The issue is whether Jones is entitled to early retirement benefits worth $3,090 per month because he was put back on the county employment rolls for four days earlier this year after he was 55 years old. In the county system, age 55 is a threshold for higher benefits. The board will have to determine whether Jones was an employee, even though he apparently did no work and was not paid. That decision will impact his pension.
Jones is serving a one-year term in a federal correctional facility in Forrest City, Arkansas, for embezzlement with a county credit card. After working for three county mayors, he was not reappointed by Wharton in 2002. In May, Jones exercised his "fall-back rights" as a civil-service employee 28 years ago. Some paperwork was produced, and apparently without Wharton being aware of it, Jones was approved by the administrator of the retirement board for an increase in his pension from $1,595 to $3,090 per month.
In July, Wharton, who serves as chairman of the retirement board, got wind of what was going on. At the August board meeting, he persuaded members to rescind the increase. A week later, he forced mayoral aides Bobby Lanier and Susan Adler Thorp to resign over their roles in the Jones case. Two other county employees were reprimanded for facilitating the increase, which would be worth more than $500,000 to Jones, 56, if he lives another 30 years.
Beyond that, Jones could set a precedent for other county employees who voluntarily leave county employment before they are 55 years old and then have second thoughts and come back to work for a few days under fall-back rights after they turn 55.
"The plan itself has a gap or glitch in it that applies not just to the Tom Jones issue," said Susan Callison, private attorney for the retirement board. "Let's assume I work for the county, and I quit to get a better job, when I am 54 years old. And then I realize I am getting a crummy pension or I don't like the job. Then I could go to, say, another county official and ask them to hire me after I turn 55 and let me work a few days. That is a flaw."
Theoretically, at least, the flaw could cost Shelby County, already in debt up to its eyeballs, millions of dollars in pension obligations. Callison said she does not know if other employees may have already exploited the loophole.
Callison said she still thinks such a "return" to county employment is not sufficient to trigger early retirement benefits. But in a letter to board members she wrote that there are "rational arguments both in favor of and against this conclusion." What got the county off the hook in August was a procedural error within the retirement system.

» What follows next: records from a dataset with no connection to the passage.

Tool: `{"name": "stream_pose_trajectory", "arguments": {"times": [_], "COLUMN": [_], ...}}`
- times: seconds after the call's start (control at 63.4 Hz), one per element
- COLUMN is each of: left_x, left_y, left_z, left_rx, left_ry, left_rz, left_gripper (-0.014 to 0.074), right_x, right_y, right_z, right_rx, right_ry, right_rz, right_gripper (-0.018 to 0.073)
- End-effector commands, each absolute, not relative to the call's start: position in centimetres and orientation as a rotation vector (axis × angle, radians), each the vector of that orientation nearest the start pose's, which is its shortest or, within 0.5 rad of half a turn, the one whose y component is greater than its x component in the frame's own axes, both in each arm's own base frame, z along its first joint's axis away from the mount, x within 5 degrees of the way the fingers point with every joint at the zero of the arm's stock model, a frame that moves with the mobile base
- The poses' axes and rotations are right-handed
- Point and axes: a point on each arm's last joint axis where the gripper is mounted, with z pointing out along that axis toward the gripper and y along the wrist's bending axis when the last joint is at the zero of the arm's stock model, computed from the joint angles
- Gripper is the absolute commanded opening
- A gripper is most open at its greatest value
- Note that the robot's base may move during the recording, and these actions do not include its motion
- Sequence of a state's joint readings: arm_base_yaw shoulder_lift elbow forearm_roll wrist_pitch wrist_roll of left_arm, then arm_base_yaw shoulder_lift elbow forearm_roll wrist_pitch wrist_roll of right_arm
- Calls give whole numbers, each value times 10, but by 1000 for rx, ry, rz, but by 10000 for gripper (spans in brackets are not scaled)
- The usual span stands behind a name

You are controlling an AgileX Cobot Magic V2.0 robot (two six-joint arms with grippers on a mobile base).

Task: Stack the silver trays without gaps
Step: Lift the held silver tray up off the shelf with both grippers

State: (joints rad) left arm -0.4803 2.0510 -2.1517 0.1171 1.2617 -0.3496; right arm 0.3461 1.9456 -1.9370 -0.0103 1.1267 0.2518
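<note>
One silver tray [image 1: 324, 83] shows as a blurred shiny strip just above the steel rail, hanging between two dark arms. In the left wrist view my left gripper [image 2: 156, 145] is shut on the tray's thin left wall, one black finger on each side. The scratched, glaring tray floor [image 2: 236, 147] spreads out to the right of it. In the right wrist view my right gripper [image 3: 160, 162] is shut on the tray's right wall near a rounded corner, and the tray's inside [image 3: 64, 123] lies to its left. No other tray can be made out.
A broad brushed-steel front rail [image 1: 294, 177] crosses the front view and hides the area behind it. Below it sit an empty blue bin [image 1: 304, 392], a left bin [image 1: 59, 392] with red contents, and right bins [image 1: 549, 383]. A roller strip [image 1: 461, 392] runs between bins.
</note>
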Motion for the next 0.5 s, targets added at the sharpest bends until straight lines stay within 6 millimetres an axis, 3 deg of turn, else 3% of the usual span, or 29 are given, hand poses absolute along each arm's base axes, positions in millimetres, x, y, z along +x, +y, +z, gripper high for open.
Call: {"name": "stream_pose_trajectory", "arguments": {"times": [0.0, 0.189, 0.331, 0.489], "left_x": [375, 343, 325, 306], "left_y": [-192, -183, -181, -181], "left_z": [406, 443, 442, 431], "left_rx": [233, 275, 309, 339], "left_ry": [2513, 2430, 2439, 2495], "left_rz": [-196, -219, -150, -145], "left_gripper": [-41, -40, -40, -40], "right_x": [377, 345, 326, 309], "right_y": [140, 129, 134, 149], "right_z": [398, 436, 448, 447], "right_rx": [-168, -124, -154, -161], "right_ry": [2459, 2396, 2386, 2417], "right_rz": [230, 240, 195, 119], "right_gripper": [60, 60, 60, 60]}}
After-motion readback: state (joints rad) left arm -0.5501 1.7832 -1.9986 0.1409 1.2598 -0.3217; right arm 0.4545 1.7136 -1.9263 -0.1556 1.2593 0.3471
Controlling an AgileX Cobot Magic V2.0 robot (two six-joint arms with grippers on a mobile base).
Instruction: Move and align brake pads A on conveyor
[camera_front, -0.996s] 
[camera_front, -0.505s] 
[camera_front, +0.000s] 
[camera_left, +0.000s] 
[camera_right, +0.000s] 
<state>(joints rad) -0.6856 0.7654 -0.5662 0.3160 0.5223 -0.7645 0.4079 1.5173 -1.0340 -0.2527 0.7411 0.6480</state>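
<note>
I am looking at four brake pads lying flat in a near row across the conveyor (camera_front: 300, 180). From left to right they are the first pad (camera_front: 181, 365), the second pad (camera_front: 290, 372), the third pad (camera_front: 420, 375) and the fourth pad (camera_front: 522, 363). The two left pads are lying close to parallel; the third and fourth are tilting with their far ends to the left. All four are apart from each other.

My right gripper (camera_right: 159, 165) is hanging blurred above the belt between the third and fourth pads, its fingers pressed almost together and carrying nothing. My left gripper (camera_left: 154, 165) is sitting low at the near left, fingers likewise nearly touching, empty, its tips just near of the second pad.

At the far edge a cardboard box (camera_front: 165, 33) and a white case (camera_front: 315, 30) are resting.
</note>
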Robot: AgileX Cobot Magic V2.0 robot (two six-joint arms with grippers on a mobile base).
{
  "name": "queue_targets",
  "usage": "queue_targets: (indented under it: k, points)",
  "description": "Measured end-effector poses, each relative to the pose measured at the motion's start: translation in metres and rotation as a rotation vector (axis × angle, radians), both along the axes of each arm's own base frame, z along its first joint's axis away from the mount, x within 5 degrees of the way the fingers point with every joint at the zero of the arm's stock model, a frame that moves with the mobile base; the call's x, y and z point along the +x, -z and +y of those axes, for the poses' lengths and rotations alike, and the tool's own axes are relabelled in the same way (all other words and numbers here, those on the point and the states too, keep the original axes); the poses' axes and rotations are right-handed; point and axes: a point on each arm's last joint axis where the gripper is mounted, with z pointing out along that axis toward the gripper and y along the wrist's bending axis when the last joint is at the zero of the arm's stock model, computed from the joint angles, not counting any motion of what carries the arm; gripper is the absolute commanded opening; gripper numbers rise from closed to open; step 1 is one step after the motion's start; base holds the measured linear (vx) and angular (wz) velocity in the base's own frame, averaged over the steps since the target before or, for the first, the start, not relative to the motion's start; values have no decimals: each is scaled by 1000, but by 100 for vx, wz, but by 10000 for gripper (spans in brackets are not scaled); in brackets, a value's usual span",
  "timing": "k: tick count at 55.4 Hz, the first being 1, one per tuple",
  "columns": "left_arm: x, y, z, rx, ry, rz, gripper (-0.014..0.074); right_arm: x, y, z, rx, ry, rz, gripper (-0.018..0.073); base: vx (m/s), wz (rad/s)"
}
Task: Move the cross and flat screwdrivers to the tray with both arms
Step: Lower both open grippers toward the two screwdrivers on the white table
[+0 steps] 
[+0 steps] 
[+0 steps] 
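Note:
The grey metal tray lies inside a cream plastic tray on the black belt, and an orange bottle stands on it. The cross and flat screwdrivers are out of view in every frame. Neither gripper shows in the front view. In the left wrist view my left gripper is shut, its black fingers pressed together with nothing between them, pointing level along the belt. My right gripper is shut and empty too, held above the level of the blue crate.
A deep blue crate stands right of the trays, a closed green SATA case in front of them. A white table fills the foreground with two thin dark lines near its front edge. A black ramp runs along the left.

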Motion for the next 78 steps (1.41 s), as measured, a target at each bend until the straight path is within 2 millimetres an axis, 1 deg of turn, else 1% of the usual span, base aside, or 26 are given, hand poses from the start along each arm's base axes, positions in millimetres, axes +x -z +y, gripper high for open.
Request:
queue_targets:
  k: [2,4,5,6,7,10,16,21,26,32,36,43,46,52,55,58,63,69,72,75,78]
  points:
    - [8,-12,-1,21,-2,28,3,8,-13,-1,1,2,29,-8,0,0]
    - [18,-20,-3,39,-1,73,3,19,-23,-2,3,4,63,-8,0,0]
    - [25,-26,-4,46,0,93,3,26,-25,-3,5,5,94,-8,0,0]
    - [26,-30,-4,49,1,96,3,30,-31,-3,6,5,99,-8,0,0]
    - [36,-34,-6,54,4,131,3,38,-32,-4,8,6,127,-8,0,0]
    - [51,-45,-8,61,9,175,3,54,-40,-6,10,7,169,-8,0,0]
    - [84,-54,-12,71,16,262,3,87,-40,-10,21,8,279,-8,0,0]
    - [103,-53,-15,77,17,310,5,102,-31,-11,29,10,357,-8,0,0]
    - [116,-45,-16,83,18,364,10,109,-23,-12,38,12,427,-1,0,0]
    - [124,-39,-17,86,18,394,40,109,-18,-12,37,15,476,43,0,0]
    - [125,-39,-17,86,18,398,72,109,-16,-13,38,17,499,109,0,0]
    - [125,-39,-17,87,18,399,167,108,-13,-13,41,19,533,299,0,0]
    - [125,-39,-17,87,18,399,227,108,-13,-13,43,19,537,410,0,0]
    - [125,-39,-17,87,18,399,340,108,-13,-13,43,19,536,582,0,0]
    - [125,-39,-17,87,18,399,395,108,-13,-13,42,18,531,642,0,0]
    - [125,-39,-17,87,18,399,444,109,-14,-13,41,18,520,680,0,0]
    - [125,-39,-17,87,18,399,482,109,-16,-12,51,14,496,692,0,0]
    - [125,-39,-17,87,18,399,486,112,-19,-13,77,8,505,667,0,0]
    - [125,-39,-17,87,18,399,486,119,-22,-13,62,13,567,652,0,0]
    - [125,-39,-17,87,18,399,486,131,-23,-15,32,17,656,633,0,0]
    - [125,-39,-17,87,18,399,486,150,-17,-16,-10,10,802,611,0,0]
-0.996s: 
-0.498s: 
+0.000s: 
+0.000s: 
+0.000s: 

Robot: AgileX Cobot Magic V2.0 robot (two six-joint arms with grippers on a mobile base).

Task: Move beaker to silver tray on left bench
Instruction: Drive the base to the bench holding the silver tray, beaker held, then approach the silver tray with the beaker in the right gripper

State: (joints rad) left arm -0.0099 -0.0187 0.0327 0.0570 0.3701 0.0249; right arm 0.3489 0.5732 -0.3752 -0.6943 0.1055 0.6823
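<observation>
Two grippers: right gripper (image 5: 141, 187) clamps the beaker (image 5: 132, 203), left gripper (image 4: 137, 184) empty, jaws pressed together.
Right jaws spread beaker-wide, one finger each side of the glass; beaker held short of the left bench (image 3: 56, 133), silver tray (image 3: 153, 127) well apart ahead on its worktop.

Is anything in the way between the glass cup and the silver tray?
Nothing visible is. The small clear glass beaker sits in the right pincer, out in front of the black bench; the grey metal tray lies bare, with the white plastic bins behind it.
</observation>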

Now the issue is bigger than the retirement board. Another private attorney, Jeff Weintraub, has been hired by the county to look into the Jones case. Weintraub confirmed his hiring but said he could not comment at this time.
Among the questions to be answered:
Was Jones paid for the three or four days, and, if not, should he be?
Did he report for work, and if so, where and what did he do and for whom?
If it turns out that Jones was paid, "then I think it will be a harder case," said Callison, but she still believes it is "a common-sense sort of thing that he was not an employee." Weintraub will file his report before the October meeting of the retirement board. Then the board will vote, and "if there are seven votes in favor of Jones getting an early retirement pension, he will get it," Callison said.
County records show Jones was "hired" on May 28, 2004, a Friday. On June 1, 2004, a Tuesday after the Memorial Day holiday, Jones informed the county by letter that "I am resigning from county employment, effective immediately." He requested that his application for early retirement benefits be processed effective that day.
After the August reversal, he reapplied for an early retirement pension. His case was first set for September 7th but postponed until October 5th at the request of his wife, Carolyn Hays Jones, because the attorney she hired, Bruce Kramer, was in trial.